Task item: Beginning with the line below that contains "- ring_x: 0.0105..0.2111" and ending with the line that contains "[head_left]", copy every line exactly. Copy nothing else.

The data:
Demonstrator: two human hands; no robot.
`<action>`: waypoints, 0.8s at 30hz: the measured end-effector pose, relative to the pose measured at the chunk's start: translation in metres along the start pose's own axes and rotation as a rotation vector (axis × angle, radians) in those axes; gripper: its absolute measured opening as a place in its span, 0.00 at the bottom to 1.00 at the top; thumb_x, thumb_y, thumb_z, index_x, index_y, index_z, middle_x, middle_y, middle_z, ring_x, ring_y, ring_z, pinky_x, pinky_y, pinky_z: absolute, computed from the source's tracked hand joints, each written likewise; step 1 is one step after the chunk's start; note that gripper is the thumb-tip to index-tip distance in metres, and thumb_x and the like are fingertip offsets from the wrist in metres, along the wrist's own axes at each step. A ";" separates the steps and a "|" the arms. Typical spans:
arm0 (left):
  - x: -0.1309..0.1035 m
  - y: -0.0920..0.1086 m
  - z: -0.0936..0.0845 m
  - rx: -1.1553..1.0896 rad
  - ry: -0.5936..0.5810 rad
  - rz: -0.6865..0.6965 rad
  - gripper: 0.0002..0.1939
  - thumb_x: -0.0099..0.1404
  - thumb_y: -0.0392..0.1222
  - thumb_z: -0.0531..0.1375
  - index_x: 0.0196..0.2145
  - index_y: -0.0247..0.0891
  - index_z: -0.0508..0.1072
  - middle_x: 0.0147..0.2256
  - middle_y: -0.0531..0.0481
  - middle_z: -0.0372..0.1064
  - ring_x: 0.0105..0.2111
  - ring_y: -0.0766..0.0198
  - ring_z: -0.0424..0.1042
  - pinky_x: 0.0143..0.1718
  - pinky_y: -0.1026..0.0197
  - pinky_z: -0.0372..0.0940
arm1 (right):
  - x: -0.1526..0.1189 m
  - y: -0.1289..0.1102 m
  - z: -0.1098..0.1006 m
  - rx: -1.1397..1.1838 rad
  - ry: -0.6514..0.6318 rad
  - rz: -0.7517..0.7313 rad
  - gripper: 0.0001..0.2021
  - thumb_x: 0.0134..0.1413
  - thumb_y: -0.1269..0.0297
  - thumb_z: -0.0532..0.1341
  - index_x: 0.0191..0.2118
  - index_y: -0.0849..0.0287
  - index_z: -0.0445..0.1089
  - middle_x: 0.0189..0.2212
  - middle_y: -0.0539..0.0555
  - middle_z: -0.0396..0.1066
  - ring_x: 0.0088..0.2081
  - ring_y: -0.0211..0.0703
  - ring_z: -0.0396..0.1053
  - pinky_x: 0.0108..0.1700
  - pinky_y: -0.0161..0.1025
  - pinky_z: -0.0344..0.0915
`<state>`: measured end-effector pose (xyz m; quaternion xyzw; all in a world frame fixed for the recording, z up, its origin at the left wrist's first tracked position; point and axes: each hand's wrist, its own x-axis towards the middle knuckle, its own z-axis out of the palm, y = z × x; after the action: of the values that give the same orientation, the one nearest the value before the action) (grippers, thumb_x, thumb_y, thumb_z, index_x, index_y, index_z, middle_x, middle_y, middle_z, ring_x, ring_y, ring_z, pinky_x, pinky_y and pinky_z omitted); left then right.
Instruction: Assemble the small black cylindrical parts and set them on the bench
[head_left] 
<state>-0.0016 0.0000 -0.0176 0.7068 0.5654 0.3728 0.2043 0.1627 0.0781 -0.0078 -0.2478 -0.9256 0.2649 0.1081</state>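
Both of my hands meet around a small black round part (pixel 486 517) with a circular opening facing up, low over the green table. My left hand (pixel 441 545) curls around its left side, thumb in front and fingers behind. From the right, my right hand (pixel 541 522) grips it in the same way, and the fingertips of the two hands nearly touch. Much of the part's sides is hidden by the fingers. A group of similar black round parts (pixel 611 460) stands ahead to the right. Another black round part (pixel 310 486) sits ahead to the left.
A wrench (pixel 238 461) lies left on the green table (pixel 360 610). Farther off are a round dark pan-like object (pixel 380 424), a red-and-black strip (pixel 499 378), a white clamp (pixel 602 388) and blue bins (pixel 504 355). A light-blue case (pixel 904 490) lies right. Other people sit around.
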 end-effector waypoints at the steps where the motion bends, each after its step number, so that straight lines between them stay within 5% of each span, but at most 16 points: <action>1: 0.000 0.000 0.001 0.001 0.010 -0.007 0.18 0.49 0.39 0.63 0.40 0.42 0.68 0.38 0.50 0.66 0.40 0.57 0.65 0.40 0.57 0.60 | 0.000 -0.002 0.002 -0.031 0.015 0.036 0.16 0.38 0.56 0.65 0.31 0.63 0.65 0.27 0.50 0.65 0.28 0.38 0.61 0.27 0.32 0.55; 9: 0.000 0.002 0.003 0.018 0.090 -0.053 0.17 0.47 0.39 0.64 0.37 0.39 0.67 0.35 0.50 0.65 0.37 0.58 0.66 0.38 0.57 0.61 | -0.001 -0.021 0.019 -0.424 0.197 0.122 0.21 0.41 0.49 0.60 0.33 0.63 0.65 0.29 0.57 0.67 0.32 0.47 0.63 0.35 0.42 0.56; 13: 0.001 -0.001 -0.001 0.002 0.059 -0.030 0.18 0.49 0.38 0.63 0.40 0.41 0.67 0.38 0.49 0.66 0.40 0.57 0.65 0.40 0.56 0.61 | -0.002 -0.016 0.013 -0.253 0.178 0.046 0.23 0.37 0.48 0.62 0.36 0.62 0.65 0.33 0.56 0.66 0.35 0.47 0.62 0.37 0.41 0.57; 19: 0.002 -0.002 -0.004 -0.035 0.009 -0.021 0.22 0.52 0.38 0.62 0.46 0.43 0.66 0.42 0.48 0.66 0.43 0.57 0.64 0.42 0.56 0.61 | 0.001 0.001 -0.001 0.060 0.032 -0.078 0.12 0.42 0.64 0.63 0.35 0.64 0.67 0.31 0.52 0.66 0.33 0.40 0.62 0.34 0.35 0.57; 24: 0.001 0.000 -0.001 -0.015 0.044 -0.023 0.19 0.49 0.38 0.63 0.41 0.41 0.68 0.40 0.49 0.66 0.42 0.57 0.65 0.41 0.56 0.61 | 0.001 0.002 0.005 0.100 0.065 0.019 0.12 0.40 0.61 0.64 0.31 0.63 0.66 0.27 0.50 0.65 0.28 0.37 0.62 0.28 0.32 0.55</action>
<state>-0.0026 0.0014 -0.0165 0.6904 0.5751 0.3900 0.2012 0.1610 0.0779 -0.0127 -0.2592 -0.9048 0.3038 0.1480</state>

Output for this exercise:
  - ring_x: 0.0105..0.2111
  - ring_y: -0.0766..0.0198
  - ring_z: -0.0424..0.1042
  - pinky_x: 0.0143..0.1718
  - pinky_y: -0.1026..0.0197
  - pinky_z: -0.0372..0.0940
arm1 (right):
  - x: -0.1526..0.1189 m
  - y: -0.1289..0.1102 m
  - z: -0.1098..0.1006 m
  - rx: -1.1397..1.1838 rad
  - ry: -0.6514..0.6318 rad
  - rz: -0.7517..0.7313 rad
  - gripper: 0.0001..0.2021
  - thumb_x: 0.0134..0.1413
  - thumb_y: -0.1269..0.0297
  - thumb_z: -0.0532..0.1341
  - index_x: 0.0191..0.2118
  - index_y: -0.0849..0.0287
  - index_z: -0.0445..0.1089
  - middle_x: 0.0189..0.2212
  - middle_y: -0.0539..0.0555
  - middle_z: -0.0396..0.1066
  - ring_x: 0.0088..0.2081
  - ring_y: -0.0211..0.0703
  - ring_z: -0.0396..0.1053
  - pinky_x: 0.0108..0.1700
  - pinky_y: -0.0161..0.1025
  - pinky_z: -0.0344..0.0915
`<state>`: measured end-effector pose (xyz m; quaternion xyzw; all in a world frame fixed for the recording, z up, its origin at the left wrist's first tracked position; point and axes: each hand's wrist, its own x-axis towards the middle knuckle, its own z-axis out of the palm, y = z × x; after the action: of the values that give the same orientation, the one nearest the value before the action) (grippers, thumb_x, thumb_y, thumb_z, index_x, index_y, index_z, middle_x, middle_y, middle_z, ring_x, ring_y, ring_z, pinky_x, pinky_y and pinky_z omitted); left then right.
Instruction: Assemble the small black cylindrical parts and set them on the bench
[head_left] 

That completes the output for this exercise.